Ein Vorteil, den man tatsächlich mit dem gekoppelten Sender erreichte und der unter den damaligen Verhältnissen viel wichtiger war, als man heute denkt, waren die viel geringeren Isolationsschwierigkeiten. Beim gekoppelten Sender bekommt nur der Primärkreis, der leicht zu isolieren ist, statische Ladung z.B. durch einen Funkeninduktor. Die Antenne erhält Hochfrequenzspannung, und zwar nur während der kurzen Zeit des Ablaufs einer Schwingung. Der Energieverlust bei mangelhafter Isolation ist also nur gering. Beim einfachen Sender führte damals die Isolation der Antenne, z. B. auf einem regen- oder seewassertriefenden Schiff, zu ganz großen Schwierigkeiten, die beim gekoppelten Sender beinahe wegfallen. Dass der Braunsche Sender dem einfachen Marconi-Sender in jeder Beziehung überlegen war, wurde im Anschluss an die Versuche auf der Straßburger Universität (Bild 4) durch praktische Versuche an und auf der Nordsee im Sommer 1899 von M. Cantor, dem 1. Assistenten von Braun, im Herbst 1899 und im Jahre 1900 von mir außer Zweifel gestellt. Telefunken hat den Braunschen Sender in allen Arten von Stationen bis 1907 benutzt. Braun hat zusammen mit Marconi den Nobel-Preis erhalten.

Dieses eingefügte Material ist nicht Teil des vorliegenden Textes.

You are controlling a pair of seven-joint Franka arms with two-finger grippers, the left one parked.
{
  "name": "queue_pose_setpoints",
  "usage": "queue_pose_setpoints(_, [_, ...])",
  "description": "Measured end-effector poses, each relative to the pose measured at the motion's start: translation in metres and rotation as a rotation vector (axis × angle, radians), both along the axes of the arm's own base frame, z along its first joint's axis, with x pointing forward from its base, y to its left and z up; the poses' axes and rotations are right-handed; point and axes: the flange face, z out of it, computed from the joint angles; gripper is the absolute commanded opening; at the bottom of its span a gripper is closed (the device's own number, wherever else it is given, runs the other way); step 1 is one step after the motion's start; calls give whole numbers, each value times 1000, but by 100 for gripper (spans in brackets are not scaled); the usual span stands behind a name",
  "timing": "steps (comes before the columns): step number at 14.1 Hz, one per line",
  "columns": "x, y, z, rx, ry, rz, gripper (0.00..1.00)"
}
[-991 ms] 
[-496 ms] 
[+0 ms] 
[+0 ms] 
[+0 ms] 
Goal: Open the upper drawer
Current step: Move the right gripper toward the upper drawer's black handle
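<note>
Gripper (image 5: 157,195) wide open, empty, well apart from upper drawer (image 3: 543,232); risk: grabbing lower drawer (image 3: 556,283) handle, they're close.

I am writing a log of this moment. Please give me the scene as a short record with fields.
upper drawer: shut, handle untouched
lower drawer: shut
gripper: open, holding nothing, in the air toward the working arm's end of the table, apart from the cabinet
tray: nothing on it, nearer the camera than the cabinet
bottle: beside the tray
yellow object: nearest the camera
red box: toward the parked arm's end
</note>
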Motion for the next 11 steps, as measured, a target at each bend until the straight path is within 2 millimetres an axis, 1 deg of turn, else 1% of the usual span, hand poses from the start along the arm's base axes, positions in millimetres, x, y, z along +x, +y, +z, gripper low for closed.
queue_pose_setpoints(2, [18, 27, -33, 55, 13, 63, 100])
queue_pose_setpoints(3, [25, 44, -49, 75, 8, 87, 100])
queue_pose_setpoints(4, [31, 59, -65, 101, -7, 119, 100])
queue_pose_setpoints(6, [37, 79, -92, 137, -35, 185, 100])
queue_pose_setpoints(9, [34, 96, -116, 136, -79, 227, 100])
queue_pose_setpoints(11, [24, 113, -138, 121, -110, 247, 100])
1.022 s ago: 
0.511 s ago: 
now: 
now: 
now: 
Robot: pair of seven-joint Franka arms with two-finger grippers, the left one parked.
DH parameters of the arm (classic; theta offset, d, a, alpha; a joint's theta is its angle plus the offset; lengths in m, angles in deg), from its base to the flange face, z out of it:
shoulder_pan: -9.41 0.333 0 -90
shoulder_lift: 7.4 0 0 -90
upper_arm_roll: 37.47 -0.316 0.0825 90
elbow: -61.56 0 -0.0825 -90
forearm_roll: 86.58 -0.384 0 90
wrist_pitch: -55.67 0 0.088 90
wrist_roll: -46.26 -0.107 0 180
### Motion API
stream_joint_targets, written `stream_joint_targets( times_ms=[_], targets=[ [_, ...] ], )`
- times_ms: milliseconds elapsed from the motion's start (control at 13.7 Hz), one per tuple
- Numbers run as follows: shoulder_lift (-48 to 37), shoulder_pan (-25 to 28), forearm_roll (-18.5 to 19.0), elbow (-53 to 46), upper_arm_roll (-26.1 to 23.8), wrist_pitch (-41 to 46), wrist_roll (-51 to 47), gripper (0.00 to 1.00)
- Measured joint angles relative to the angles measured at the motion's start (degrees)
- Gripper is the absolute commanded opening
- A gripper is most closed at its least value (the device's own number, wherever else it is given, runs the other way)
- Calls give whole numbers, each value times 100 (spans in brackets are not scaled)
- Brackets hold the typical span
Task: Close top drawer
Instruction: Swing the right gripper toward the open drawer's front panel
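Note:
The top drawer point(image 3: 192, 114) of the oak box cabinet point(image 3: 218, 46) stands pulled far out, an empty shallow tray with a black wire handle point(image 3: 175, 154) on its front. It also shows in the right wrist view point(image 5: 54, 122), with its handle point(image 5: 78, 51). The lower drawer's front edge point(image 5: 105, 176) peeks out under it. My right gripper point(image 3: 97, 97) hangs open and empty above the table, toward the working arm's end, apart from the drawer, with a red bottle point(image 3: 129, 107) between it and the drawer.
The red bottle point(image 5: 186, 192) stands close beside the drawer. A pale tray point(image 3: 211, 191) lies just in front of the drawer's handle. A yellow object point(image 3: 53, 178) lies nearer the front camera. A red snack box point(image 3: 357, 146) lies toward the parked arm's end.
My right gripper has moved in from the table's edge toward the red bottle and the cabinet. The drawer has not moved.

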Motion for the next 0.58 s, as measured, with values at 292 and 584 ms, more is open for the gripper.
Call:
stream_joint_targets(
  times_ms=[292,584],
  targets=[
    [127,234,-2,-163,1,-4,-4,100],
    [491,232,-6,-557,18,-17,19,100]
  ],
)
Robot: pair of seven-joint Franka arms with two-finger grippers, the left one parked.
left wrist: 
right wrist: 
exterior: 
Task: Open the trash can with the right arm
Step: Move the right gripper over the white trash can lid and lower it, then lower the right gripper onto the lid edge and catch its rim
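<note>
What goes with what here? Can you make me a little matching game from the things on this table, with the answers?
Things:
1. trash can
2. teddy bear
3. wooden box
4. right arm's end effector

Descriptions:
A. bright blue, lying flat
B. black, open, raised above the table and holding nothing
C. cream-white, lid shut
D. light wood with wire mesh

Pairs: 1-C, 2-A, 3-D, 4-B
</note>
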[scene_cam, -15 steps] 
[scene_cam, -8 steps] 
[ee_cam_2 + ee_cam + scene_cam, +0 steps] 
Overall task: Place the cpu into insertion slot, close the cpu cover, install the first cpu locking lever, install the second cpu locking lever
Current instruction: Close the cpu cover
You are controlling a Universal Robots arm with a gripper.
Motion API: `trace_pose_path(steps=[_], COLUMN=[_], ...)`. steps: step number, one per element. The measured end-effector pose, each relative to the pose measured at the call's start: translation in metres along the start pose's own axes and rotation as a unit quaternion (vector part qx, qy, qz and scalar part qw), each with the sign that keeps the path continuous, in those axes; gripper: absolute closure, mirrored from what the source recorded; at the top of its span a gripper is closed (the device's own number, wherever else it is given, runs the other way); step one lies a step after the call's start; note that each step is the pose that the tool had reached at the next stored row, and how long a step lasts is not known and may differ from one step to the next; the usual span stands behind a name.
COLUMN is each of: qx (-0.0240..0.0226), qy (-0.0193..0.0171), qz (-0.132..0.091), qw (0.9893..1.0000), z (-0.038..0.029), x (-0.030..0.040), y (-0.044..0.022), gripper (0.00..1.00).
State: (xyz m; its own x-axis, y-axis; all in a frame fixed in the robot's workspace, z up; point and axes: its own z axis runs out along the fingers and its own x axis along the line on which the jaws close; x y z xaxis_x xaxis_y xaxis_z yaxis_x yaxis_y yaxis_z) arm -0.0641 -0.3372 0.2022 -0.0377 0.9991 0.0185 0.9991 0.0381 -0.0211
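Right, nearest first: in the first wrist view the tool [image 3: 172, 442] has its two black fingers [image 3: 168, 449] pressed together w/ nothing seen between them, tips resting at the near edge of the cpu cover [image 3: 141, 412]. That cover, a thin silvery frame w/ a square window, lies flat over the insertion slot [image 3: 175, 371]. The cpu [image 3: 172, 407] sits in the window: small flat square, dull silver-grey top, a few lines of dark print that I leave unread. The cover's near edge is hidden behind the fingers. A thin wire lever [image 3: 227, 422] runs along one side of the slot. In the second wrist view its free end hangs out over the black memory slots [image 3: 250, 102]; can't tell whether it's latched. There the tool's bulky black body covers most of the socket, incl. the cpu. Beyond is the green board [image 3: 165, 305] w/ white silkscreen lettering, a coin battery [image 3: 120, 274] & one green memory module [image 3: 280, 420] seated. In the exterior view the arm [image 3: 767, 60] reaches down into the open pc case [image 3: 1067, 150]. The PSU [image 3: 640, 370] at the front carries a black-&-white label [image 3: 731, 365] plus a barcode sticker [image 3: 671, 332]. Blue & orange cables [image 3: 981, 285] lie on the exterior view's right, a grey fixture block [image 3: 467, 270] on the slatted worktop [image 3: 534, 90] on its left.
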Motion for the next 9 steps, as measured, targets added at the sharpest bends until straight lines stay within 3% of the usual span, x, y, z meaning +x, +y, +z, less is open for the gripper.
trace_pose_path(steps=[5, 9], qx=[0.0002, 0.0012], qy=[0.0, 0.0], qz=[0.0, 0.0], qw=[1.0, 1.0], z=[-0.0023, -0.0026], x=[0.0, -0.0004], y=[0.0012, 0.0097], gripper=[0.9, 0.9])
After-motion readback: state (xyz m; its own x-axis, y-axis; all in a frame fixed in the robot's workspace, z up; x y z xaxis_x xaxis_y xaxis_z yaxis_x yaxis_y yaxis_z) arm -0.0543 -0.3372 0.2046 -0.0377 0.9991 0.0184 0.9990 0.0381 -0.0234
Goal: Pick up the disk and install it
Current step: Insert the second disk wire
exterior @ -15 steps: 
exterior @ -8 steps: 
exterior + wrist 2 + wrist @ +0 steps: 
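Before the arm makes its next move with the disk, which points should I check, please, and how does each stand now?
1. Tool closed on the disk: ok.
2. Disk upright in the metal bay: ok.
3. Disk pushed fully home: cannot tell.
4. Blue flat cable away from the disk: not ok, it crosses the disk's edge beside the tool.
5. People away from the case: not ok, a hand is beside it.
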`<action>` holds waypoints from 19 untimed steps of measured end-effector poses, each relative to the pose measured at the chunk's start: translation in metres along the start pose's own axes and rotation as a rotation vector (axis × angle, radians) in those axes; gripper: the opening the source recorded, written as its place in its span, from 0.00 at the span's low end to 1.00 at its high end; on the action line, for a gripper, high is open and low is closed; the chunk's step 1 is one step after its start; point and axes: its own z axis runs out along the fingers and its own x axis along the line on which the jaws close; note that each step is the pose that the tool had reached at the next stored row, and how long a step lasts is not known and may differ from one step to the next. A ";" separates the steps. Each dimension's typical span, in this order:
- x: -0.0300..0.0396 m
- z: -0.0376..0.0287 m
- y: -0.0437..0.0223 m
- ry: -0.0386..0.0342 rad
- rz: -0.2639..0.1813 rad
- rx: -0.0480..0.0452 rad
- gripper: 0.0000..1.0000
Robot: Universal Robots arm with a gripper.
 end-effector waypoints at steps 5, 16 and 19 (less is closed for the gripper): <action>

Der Wirkungsgrad des Löschfunkensenders ist viel höher als der des Braunschen Senders. Dazu kommt noch ein weiterer Vorteil, der auf einen Gedanken von R. A. Fessenden zurückgeht. Die Wiensche Löschfunkenanordnung gestattet die Verwendung sehr hoher Funkenzahlen, z. B. 500 in der Sekunde. Im Empfängertelephon entsteht dann ein hoher Ton von der Frequenz der Funkenfolge, z. B. 500 Hz. Er kann vom Funker insbesondere bei atmosphärischen Störungen viel besser gehört werden als das Knacken, das man hört, wenn man im Sender gewöhnliche Funkenstrecken mit geringer Funkenzahl verwendet. Man hatte solchen Sendern den despektierlichen Namen ,,Knallfunkensender" gegeben, und es war gelegentlich - natürlich mit Unrecht - behauptet worden, anfänglich sei die Entfernung, auf die man die akustischen Wellen des Funkens hören konnte, größer gewesen als die, in der die elektromagnetischen Wellen des Senders zu empfangen waren. |
Bei
diesen Knallfunkenstrecken war eine hohe Funkenzahl nicht verwendbar. Es
entsteht nämlich bei wachsender Funkenzahl eine Art Lichtbogen, der
eine Aufladung der Kondensatoren auf hohe Spannung nicht mehr zulässt.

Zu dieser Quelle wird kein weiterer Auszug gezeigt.